### Recorded information

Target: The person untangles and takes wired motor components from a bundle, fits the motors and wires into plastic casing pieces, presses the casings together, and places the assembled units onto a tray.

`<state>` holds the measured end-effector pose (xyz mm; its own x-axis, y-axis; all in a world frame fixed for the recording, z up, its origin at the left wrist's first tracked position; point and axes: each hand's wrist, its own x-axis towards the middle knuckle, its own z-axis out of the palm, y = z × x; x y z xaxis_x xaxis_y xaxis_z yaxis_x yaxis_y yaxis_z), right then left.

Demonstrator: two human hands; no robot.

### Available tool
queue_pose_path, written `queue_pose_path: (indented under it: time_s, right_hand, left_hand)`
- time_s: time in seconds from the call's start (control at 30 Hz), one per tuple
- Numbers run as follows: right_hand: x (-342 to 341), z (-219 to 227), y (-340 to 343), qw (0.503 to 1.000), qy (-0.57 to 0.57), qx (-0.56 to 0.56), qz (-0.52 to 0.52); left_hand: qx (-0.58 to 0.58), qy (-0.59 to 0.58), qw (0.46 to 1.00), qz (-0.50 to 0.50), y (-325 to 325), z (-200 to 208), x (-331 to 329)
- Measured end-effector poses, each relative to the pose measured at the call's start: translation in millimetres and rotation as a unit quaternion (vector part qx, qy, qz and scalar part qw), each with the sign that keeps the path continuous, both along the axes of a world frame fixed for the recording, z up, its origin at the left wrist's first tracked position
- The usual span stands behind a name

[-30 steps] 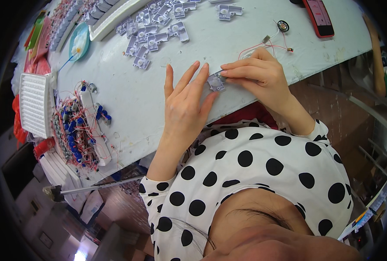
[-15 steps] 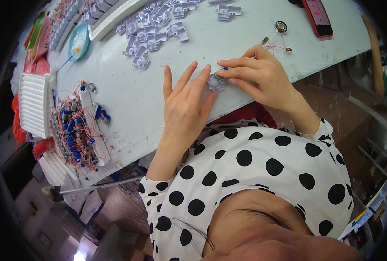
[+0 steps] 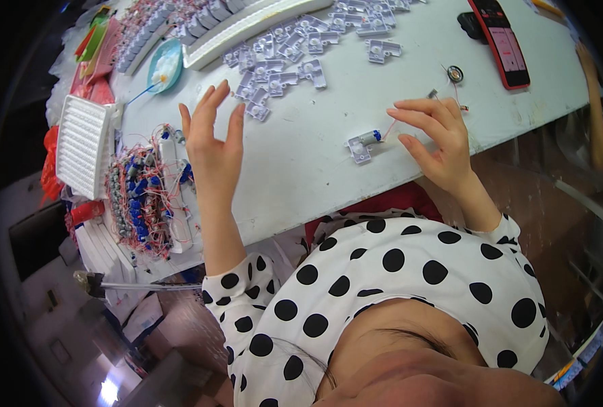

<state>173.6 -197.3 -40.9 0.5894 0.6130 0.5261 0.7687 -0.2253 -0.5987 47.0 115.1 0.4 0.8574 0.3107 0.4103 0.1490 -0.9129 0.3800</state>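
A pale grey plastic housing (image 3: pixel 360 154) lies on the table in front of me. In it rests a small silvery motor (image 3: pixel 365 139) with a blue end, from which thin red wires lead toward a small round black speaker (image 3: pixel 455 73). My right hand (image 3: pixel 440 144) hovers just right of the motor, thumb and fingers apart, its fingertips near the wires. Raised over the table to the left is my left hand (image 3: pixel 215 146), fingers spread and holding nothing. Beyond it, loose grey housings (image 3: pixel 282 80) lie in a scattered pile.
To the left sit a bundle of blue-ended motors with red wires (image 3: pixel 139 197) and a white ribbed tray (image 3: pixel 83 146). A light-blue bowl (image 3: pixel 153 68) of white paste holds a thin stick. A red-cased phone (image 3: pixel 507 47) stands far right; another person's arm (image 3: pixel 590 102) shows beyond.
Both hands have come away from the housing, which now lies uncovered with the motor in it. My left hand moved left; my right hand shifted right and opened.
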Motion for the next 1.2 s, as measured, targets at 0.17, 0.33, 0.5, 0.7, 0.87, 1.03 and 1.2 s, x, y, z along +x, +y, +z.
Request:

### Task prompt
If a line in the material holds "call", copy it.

### Written solution
- time_s: time in seconds from the call's start (control at 30 Hz), one per tuple
- Measured end-effector poses, each relative to the pose measured at the call's start: translation in millimetres and rotation as a unit quaternion (vector part qx, qy, qz and scalar part qw), each with the sign that keeps the path continuous, both along the axes of a world frame fixed for the recording, z up, its origin at the left wrist's first tracked position

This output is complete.